Leitsatz (amtlich)

Der Senat hält nach erneuter Prüfung der Rechtsfrage an der Auffassung im Urteil I R 15/68 vom 24. Juni 1969 (BFH 96, 101, BStBl II 1969, 581) fest, daß der Unternehmer für die Verpflichtung zur Zahlung eines Ausgleichs an den Handelsvertreter nach § 89b HGB vor Beendigung des Vertragsverhältnisses mit dem Handelsvertreter steuerrechtlich keine Rückstellung bilden darf.

 

Normenkette

KStG § 6; EStG §§ 5, 6 Abs. 1 Nr. 3; HGB § 89b

 

Tatbestand

Die Revisionsklägerin (Steuerpflichtige), eine GmbH, bildete in der Jahresbilanz zum 31. Dezember 1965 Rückstellungen für die Verpflichtung zur Zahlung eines Ausgleichs an ihre Handelsvertreter nach § 89b HGB. Der Revisionsbeklagte (das FA) erkannte im Körperschaftsteuerbescheid 1965 und im einheitlichen Gewerbesteuermeßbescheid 1965 diese Rückstellungen nicht an.

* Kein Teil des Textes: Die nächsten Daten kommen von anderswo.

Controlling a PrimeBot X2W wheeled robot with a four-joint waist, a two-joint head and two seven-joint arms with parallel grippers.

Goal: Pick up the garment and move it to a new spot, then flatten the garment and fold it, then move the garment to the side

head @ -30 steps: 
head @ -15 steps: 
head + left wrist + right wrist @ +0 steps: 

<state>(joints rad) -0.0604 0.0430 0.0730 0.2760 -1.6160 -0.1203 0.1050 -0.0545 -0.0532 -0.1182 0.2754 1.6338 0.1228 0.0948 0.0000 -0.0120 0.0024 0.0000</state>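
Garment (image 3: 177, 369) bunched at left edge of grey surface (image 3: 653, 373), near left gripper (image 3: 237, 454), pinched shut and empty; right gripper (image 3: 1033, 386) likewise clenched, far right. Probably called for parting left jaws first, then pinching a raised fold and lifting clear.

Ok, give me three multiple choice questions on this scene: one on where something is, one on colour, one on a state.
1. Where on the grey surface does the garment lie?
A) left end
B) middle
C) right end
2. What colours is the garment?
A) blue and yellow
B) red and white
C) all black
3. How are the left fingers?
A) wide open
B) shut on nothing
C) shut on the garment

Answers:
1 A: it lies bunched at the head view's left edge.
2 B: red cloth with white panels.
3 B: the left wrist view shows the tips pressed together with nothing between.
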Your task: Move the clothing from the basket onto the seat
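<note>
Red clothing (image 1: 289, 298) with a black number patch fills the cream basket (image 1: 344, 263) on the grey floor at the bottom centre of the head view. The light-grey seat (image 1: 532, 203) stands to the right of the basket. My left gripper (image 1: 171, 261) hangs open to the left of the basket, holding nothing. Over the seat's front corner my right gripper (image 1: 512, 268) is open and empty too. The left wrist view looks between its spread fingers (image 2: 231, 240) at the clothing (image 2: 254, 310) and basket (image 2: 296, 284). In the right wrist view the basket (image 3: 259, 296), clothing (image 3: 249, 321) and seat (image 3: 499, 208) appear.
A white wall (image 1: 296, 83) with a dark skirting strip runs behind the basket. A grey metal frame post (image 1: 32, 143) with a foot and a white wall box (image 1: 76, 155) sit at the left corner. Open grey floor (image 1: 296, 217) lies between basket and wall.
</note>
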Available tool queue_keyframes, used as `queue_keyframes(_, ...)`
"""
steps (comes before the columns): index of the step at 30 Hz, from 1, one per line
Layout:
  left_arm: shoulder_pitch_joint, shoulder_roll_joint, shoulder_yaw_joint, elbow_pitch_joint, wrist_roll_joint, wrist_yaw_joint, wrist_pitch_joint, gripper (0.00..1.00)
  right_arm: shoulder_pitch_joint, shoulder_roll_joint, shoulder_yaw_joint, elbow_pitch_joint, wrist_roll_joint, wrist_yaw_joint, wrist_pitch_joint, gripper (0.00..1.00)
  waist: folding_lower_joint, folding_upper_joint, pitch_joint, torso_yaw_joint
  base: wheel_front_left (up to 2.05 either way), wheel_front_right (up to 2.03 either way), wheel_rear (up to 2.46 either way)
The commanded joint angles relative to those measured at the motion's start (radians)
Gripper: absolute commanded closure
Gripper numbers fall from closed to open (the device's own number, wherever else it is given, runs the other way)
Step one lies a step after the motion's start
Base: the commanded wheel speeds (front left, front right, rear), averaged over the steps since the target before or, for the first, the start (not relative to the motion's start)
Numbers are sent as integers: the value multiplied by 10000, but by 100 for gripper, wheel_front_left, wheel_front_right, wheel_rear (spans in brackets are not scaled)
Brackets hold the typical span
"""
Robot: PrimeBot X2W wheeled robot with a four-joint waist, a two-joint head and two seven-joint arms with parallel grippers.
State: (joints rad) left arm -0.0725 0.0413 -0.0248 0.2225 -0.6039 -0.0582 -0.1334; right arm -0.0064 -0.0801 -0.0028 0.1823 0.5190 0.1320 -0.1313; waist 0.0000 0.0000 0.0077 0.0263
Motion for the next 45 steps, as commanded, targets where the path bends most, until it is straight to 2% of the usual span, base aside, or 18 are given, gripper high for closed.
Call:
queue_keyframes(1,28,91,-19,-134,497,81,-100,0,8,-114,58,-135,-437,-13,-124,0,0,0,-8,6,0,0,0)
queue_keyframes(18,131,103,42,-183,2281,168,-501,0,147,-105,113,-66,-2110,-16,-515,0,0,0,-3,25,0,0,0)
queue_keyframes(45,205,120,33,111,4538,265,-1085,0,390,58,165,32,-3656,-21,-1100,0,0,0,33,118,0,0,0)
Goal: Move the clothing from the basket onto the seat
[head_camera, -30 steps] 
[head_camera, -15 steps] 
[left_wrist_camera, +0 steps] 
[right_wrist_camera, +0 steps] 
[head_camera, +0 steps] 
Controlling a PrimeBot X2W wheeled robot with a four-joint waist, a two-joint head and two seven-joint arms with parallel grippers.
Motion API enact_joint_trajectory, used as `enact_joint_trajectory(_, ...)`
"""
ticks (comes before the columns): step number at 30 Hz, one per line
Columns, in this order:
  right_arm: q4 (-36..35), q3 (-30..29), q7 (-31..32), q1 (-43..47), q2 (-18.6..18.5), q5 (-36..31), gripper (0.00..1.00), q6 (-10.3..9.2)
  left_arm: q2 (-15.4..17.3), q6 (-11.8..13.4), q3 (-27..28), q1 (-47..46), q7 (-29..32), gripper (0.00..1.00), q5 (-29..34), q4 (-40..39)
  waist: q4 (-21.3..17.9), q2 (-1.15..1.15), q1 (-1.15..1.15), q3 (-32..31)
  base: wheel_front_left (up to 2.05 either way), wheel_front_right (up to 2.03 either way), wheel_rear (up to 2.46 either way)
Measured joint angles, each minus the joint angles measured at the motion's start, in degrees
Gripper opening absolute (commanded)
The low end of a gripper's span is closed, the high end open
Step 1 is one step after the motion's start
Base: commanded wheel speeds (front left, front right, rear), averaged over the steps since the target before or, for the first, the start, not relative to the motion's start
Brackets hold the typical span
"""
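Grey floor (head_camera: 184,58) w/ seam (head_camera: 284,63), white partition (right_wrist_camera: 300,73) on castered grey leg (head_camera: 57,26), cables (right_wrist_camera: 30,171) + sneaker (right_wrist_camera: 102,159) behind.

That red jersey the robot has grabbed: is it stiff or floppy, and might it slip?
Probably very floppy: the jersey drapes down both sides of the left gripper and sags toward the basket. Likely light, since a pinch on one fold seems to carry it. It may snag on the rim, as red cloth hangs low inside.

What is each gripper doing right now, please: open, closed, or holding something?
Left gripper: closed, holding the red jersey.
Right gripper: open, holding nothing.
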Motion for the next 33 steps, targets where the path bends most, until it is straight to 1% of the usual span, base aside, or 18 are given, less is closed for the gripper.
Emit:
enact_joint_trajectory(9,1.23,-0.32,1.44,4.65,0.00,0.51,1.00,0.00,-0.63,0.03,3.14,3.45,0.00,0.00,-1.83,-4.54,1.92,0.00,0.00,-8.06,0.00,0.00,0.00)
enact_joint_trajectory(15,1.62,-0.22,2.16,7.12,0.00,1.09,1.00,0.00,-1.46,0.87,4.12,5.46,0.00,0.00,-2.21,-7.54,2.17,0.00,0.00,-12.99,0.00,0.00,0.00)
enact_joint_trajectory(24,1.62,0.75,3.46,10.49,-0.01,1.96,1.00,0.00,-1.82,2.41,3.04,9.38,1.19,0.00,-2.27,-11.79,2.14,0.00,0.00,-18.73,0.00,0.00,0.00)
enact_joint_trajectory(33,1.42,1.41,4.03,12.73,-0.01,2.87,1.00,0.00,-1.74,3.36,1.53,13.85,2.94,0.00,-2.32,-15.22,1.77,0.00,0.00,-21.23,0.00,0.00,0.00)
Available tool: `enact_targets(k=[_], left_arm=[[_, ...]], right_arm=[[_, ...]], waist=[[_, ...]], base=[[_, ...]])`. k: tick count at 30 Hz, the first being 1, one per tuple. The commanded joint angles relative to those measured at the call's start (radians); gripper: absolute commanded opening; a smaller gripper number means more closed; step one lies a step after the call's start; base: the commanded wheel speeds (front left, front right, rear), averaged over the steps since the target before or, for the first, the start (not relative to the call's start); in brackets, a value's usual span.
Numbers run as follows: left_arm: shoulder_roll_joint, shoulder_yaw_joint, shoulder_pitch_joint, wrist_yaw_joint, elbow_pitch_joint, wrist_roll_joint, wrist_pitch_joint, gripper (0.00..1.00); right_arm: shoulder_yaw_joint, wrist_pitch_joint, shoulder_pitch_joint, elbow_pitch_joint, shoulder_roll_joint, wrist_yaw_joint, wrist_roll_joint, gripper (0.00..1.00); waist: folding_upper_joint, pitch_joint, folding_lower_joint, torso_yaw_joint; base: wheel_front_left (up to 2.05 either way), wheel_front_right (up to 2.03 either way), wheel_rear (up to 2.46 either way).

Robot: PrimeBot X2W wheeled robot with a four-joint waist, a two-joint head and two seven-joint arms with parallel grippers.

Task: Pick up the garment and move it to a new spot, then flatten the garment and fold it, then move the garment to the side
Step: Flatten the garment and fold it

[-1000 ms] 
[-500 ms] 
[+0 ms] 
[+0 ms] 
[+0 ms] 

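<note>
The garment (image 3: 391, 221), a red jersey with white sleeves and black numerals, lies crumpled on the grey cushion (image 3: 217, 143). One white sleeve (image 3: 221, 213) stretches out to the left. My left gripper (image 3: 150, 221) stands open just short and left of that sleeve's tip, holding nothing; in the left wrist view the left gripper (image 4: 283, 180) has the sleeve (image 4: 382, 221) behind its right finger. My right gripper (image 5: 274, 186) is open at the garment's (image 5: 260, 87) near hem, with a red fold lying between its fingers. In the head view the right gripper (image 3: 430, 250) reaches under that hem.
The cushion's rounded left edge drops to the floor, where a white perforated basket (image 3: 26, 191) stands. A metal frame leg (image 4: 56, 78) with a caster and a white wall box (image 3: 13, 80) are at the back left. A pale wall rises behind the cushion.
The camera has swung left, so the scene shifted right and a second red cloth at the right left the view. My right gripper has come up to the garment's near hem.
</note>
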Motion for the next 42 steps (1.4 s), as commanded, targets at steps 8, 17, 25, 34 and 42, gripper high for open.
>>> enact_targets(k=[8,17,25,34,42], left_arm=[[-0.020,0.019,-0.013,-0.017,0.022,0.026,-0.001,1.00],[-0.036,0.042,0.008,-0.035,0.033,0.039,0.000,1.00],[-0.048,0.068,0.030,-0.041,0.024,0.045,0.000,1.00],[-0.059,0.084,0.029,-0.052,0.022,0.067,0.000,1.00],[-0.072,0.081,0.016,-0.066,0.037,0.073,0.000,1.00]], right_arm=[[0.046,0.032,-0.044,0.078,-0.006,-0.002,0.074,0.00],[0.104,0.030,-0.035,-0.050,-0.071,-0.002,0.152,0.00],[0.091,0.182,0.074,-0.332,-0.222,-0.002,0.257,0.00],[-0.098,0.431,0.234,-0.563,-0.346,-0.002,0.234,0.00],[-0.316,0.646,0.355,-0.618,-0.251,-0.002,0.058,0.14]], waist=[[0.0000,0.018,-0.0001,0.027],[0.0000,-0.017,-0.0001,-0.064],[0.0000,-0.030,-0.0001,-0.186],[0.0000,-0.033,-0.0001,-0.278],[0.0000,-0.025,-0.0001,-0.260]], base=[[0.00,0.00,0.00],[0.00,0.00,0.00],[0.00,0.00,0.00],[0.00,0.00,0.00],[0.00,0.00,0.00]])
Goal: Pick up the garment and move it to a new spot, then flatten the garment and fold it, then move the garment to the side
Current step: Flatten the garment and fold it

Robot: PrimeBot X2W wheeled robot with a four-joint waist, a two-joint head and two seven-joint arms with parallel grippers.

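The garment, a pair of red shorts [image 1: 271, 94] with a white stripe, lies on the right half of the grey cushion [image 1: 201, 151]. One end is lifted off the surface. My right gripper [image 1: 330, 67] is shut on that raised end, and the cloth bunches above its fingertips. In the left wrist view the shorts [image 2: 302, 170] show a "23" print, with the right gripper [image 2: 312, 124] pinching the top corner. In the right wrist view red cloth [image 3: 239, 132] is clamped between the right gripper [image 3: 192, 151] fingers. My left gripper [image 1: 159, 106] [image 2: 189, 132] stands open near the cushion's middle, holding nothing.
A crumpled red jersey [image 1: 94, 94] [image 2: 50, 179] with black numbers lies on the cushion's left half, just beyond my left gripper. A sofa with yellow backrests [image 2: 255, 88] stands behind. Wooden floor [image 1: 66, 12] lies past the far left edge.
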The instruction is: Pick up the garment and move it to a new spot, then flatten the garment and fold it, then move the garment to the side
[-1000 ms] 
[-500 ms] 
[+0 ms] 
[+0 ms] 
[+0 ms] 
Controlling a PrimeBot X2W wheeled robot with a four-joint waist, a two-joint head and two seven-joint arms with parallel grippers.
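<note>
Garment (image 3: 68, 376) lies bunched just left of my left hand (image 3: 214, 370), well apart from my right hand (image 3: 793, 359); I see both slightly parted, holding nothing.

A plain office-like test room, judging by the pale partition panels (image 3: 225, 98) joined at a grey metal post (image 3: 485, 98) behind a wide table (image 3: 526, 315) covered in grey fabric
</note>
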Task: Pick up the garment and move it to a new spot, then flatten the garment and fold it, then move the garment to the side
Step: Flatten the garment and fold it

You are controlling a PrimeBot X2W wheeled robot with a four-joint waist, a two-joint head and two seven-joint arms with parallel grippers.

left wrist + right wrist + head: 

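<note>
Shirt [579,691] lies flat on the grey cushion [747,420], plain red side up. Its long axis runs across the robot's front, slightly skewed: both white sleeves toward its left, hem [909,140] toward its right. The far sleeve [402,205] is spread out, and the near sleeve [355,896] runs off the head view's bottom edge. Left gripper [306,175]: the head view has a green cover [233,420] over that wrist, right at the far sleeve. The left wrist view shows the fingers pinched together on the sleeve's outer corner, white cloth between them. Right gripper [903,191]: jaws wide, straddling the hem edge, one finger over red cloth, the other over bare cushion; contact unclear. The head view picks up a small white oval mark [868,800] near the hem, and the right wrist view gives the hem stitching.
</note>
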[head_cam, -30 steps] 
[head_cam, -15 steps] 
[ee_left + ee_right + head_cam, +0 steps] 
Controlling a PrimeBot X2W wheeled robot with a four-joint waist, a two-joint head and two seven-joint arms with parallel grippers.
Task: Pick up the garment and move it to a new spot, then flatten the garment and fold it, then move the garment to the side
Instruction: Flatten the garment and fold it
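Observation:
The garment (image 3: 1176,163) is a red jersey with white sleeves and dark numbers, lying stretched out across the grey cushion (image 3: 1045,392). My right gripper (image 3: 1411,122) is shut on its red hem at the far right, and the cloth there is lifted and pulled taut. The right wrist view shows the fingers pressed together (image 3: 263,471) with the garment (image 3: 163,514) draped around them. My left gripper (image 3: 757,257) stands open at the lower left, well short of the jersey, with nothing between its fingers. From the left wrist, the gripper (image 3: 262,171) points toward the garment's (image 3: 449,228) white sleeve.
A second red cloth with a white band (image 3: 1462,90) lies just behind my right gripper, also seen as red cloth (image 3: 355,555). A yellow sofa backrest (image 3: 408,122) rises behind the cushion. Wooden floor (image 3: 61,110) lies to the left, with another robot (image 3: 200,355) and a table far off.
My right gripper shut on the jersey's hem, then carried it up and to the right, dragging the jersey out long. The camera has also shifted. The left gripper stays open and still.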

Die Einsprüche und Klagen blieben ohne Erfolg.

Das FG hat seine Auffassung, daß die Rückstellungen nicht zulässig seien, auf das Urteil des BFH I R 15/68 vom 24. Juni 1969 (BFH 96, 101, BStBl II 1969, 581) gestützt.

Mit der Revision rügt die Steuerpflichtige die Verletzung bundesrechtlicher Normen (§§ 5, 6 Abs. 1 EStG, § 6 Abs. 1 KStG, § 7 GewStG), Verstöße gegen Auslegungsgrundsätze sowie die Außerachtlassung wesentlicher Teile des Streitstoffes. Sie führt - kurz zusammengefaßt - aus:

1. Der Ausgleichsanspruch des Handelsvertreters nach § 89b HGB sei nichts anderes als eine zusätzliche (nachträgliche) Vergütung für die durch die Provisionen noch nicht voll abgegoltene Tätigkeit des Handelsvertreters. Das wirtschaftliche Schwergewicht der Voraussetzungen des Ausgleichsanspruchs liege daher in der Vergangenheit und nicht in der Zukunft. Auch der Anspruch auf Provision sei nicht ausschließlich vom Erfolg abhängig. Das zeige z. B. die Provision des Bezirksvertreters, was deshalb von Bedeutung sei, weil sie, die Steuerpflichtige, ausschließlich Bezirksvertreter mit Bezirksschutz beschäftige, eine Tatsache, die das FG trotz mündlichen Sachvortrags nicht berücksichtigt habe.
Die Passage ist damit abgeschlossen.